China seems to be on an unstoppable track to being the world #1 super power and it because they have deliberately chosen an Authoritarian path based on what of the biggest legs of populism which is ensuring the MC and below share in the bulk of GDP gains, causing a spiral of wealth accumulation.
As the MC get ever richer the GDP goes ever up, meaning the country as a whole gets ever stronger.
Trump and Putin would take that system and comb so much out to make a selective few richer in the short term that they would not see how that made not just the country but also themselves poorer in the long term. Now they would just argue, just give me all the money now and let me invest it, as i do not care about the long term for the country.
It is an argument I realize, is a divergence but is one i am fascinated with. Arguably had Putin really doubled down on the prior reforms, even if he shifted to a more China based system, i believe Russia, long term, and would have rivaled CHina and the US as a world power. That Russia was uniquely positioned to be the true 'Bridge between Asia and Europe and America' being a mid point for giant Tech companies to set up their second biggest offices competing for a portion of the talent coming out of India and China, etc. I think with the storied history of Moscow and the Country, and true stability and reforms, they could have easily become that.
China has engineered a middle-class boom that turbocharged growth, but it is not “the bulk” of gains going to MC/below.
Inequality has risen sharply, and the state now tightens that spiral via “common prosperity.” Trump and Putin do favor elites, but you overstate both the scale of elite capture and the long-term self-harm.
China’s middle class grew from roughly 3% of the population in 2000 to about 40% (400 million people) by 2025, according to McKinsey.
Urban disposable income rose 15 times since 1990. This expansion is real and massive. However, the top 10% captured around 40% of income growth from 2010 to 2020, per the World Inequality Database.
China’s Gini coefficient went from 0.38 to 0.47, then back to about 0.43 under Xi’s crackdown.
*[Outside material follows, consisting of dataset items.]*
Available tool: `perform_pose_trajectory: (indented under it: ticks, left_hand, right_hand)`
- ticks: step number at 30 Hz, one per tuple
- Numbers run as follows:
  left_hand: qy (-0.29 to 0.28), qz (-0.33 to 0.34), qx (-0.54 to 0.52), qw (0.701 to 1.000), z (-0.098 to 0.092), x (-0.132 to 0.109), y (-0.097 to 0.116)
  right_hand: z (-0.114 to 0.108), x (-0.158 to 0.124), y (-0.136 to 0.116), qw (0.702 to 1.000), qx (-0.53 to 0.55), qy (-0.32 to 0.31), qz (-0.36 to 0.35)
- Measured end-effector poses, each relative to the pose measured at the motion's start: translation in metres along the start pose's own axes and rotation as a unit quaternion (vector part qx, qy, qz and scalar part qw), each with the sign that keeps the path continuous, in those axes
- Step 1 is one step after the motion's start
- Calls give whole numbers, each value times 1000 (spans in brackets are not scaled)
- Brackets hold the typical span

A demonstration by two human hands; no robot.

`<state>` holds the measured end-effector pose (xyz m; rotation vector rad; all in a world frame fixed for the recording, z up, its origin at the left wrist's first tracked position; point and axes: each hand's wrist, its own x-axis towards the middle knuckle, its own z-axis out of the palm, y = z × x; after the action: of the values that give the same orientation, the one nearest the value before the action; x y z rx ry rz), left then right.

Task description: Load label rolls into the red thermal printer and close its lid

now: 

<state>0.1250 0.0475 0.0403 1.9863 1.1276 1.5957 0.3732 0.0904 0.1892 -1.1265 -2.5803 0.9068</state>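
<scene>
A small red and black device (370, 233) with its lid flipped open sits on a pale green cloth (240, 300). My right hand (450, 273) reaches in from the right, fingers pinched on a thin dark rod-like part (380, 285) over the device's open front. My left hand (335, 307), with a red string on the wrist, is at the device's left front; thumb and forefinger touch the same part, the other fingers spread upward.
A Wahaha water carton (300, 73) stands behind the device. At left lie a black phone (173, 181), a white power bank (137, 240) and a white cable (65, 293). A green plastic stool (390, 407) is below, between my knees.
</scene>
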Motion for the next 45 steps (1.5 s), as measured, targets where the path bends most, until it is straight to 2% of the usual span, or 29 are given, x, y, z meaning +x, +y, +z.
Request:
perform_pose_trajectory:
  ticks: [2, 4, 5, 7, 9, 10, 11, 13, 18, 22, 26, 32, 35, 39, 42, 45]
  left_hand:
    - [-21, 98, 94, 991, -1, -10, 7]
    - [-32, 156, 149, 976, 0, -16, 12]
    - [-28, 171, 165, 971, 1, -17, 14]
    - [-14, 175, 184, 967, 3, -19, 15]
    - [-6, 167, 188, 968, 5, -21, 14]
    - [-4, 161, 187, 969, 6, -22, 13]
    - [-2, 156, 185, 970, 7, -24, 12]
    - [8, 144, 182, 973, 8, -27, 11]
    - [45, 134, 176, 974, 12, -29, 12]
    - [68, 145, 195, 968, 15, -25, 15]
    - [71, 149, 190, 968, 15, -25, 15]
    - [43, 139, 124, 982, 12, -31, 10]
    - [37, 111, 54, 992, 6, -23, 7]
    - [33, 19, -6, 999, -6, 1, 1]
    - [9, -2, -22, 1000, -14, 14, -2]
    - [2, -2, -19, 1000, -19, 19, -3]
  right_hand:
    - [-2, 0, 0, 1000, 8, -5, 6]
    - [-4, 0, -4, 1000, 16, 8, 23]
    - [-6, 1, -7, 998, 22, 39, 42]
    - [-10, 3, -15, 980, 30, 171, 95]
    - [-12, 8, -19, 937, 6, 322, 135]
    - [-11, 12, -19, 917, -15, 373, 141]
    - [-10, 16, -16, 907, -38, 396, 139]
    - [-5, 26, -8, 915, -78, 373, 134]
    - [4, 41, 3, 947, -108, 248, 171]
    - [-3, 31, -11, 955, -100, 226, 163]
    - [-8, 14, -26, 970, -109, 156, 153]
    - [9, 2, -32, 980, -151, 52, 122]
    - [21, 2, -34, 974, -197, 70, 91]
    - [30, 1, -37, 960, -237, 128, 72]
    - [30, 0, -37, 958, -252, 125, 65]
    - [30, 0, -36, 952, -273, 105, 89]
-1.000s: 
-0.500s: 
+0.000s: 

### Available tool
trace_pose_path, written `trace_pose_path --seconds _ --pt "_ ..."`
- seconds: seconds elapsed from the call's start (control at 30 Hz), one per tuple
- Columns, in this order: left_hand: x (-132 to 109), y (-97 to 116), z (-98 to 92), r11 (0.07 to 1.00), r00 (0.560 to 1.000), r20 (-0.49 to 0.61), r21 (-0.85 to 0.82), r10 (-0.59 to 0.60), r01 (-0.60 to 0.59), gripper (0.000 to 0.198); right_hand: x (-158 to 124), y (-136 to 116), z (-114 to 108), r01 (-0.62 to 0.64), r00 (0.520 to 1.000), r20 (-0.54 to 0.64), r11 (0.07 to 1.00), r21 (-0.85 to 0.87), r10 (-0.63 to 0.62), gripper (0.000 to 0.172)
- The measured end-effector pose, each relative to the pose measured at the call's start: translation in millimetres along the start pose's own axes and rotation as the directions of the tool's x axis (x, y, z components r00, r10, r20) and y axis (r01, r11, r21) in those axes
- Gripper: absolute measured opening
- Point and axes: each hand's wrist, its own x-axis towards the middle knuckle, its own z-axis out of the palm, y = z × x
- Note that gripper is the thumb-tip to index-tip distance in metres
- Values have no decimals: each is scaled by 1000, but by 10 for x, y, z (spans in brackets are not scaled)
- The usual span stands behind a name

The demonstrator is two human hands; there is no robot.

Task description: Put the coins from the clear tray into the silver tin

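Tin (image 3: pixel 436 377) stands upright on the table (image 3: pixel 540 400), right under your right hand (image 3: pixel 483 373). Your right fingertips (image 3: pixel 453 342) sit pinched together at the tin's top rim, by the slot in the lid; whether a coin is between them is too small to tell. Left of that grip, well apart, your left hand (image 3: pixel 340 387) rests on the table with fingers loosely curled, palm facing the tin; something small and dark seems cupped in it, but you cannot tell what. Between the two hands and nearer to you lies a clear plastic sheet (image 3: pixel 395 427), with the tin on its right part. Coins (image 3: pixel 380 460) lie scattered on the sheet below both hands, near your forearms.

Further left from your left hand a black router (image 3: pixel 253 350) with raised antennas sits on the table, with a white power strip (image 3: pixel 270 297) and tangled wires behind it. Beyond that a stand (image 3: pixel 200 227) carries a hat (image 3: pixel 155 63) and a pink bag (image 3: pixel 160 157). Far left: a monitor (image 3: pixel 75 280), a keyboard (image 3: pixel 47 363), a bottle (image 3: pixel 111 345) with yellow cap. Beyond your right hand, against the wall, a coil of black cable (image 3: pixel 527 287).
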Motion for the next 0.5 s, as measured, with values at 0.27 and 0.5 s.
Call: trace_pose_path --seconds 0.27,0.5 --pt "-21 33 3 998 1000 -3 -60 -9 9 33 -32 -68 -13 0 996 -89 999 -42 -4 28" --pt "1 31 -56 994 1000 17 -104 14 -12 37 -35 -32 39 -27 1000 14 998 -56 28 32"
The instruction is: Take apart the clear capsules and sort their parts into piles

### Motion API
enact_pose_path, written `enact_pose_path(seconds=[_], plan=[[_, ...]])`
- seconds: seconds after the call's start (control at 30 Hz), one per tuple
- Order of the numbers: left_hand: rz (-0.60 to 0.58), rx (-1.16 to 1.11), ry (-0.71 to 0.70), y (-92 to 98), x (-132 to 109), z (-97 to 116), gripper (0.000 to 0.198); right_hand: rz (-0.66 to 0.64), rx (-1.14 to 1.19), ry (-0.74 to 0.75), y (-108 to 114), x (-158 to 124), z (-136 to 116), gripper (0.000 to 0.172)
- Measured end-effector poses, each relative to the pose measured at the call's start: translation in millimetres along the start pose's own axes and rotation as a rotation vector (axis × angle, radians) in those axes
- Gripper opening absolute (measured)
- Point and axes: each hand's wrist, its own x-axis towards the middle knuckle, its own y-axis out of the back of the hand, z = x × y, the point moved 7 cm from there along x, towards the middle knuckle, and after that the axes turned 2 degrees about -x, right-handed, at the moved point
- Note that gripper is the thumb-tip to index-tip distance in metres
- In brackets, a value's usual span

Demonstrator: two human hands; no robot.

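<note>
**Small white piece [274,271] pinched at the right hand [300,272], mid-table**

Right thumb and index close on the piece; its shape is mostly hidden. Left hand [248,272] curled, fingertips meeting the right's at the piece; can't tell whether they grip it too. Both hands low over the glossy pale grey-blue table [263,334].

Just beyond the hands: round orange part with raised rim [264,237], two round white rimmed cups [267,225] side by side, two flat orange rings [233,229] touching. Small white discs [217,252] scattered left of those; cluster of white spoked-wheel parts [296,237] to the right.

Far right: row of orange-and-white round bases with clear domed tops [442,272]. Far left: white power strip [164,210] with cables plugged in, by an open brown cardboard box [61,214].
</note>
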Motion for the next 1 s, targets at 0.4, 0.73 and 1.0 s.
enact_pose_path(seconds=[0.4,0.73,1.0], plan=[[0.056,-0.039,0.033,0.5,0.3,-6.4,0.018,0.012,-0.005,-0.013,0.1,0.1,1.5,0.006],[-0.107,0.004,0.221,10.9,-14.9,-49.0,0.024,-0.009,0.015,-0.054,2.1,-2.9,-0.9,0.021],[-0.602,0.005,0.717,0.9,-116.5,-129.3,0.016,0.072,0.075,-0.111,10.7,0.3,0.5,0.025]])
This shows inequality increased sharply before being reined in, not that the middle class and below got the majority of gains.
Consumption remains at 38% of GDP (versus 68% in the U.S.), meaning investment and property dominate the economy.
The key driver was state-led industrialization, urbanization, and hukou reform, not populism.
The CCP allowed inequality to rise to spur growth, then curbed it starting in 2021 with tech crackdowns (Alibaba and Tencent lost $1.5 trillion in value), property caps (Evergrande collapse), and “common prosperity” taxes on billionaires.
The result: growth slowed from 10% to around 4.5% in 2025. The “spiral” is real but fragile. Youth unemployment is at 18%, the property sector is crashing, and an aging population threatens sustainability.
The 2017 Tax Cuts and Jobs Act gave 83% of benefits to the top 1% by 2027, per the Tax Policy Center.
Top firms did $839 billion in stock buybacks. Deficits rose by $8 trillion, and infrastructure lagged.
Still, GDP grew 2.3% on average pre-COVID, and the stock market rose 70%. Trump's wealth is tied to markets, so elite gains helped him short-term, but there’s no clear self-harm.
Russian oligarchs control 20% of GDP, and the top 1% income share reached 25%, per Novokmet. Sanctions cost over $1 trillion in lost growth. Russia’s economy is now smaller than the USSR’s was in 1990 in PPP terms, with brain drain and tech lag.
Here, personal wealth (estimated $200 billion) is secure, but Russia is weaker than in 2013. This is long-term self-harm.